Retaliation for ‘Perceived’ EEO Activity
In 2005, Tony Ball, a Secret Service agent who was married to co-worker, Ramona Johnson, filed an EEO complaint alleging that he was denied a promotion because of his race. He was also part of a larger class action against the Department of Homeland Security. Ball was subsequently offered another promotion, which required him to be transferred to Miami. Over the next several months, the agency assured Ball and Johnson that Johnson would also be transferred to Miami, in accordance with standard agency practice for married employees. Ball transferred to Miami, and two months later, in June, requested an EEOC hearing for his complaint. In July, the agency notified Johnson that it was denying her transfer to Miami.
Title VII prohibits employers from taking retaliatory actions against an employee “because he has opposed any practice made an unlawful employment practice by this subchapter, or because he has made a charge, testified, assisted or participated in any manner in an investigation, proceeding or hearing under this subchapter.” Johnson filed her own EEO complaint, alleging that the refusal to transfer her was retaliation under Title VII. Johnson’s complaint alleged that her husband’s EEO litigation and the agency’s perception that she was involved with those disputes prompted the agency’s actions.
The agency moved the court to dismiss Johnson’s complaint. The agency argued that Title VII does not protect employees from retaliation based on the protected activity of their family members, that Johnson wasn’t an agency employee at the time of the original promotion denial to her husband, and that the agency did not perceive Johnson as being involved in her husband’s litigation. The court ruled against the agency in Johnson v. Napolitano, – F.Supp.2d –, 2010 WL 638285 (D.D.C. 2/24/10). The court noted that it wasn’t necessary for Johnson to be employed with the agency at the time the events leading to her husband’s claim occurred, but whether the agency perceived Johnson, once he was hired, as having participated in her husband’s EEO activity. And, as Johnson pointed out, the agency did perceive that she had as the agency had deposed her for the class action litigation.
The court also ruled that it did not matter whether Johnson actually assisted her husband with his EEO complaint. “A perception theory of retaliation,” the court noted, does not rest on whether the employee actually participated in protected activity, but the theory applies “so long as the employer believed that the employee was engaged in protected activity.” In this case, the court found that because Johnson’s complaint alleged enough facts to raise an inference that the agency retaliated against her because it perceived her as having participated in her husband’s complaint, her case could proceed to trial.

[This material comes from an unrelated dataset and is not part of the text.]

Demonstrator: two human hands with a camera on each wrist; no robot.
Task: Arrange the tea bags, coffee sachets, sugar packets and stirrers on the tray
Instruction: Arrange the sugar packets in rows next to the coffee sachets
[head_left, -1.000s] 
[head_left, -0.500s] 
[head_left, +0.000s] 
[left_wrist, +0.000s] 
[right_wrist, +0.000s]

Not all courts have embraced a perception theory of retaliation. While the Third Circuit has, see Fogleman v. Mercy Hosp., Inc., 283 F.3d 561 (3d Cir.2002) (discussing the ADEA), the Fifth Circuit has not. See McKinney v. Bolivar Med. Ctr., 341 Fed. Appx. 80, 83 (5th Cir. 2009) (noting that “the Fifth Circuit has not adopted this perception theory of retaliation” and “nothing in the record suggests that [the defendant] believed [the plaintiff] to be engaged in protected activity or that it terminated him for that reason”). Fogleman stated that a perception theory is not contradicted by the statute’s plain language; rather it is supported by it. The statute “focus[es] on the employer’s subjective reasons for taking adverse action against an employee[.] [Thus,] it matters not whether the reasons behind the employer’s discriminatory animus are actually correct as a factual matter.” Fogleman, 283 F.3d at 571.